I turned away and broke down completely. My legs buckled and I had to sit at the edge of the bed before I collapsed.

"Jimmy." Greg had sat down beside me. I didn't even realize he had moved.

"What?" I snapped. "Aren't you finished yet? Are you going to rub my nose in it now?"

"Look," he began with a sigh, "no matter what has happened, or what's going to happen, I never meant to have you dragged into it."

"It's too late for that," I said with a scowl. "I've been dragged through the mud by you and Tritter and everyone else."

"I know," he said, and had the decency to look contrite.

"Goddamn you, Greg. I was trying to help you. All you had to do was take the deal when you had the chance."

"That was my mistake, not yours," he said. "Jimmy, I came here to say I'm sorry."

"Fine, you came here for your half-assed, half-baked worthless apology," I said, still beyond angry and bitter. "Okay, I heard it and it's music to my ears. Now please just get out."

"I'm not going anywhere."

"Get out."

"No. I'm not leaving. I can't."

"Greg, so help me–"

"My apology is sincere, whether you believe it or not," he broke in. "I wanted to see you and knew you wouldn't want to see me and would try to throw me out. I needed a way to stay here and be with you; so before I knocked on your door I swallowed a few of your sleeping pills, and they're starting to kick in."

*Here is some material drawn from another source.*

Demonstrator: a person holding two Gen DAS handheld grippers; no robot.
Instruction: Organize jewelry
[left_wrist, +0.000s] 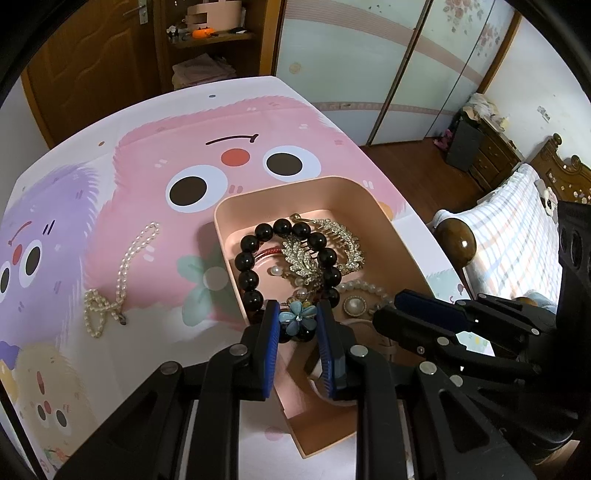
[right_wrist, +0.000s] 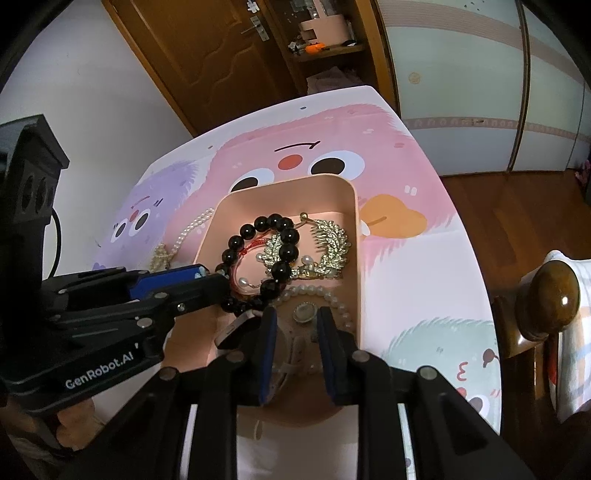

My head jerked up. I gaped at him, incredulous. "Are you completely insane?"

"I'm woozy right now, but I'm not insane." His eyes were now glazed over like a church window. "They're over-the-counter, so in case Tritter stops by feel free to tell him that he can go fuck himself."

I was alarmed. "How many did you take?"

"Three. Just three. Don't have a panic attack."

Greg and his devious little tricks. I should have known.

"Damn, these suckers work fast...," Greg mumbled as he fell back, barely awake. His eyelids fluttered and closed. "Jimmy?"

"Yes?" I asked, while watching his quick spiral into unconsciousness.

"I'm sorry. I'm sorry. Don't leave me, please," he muttered before falling asleep.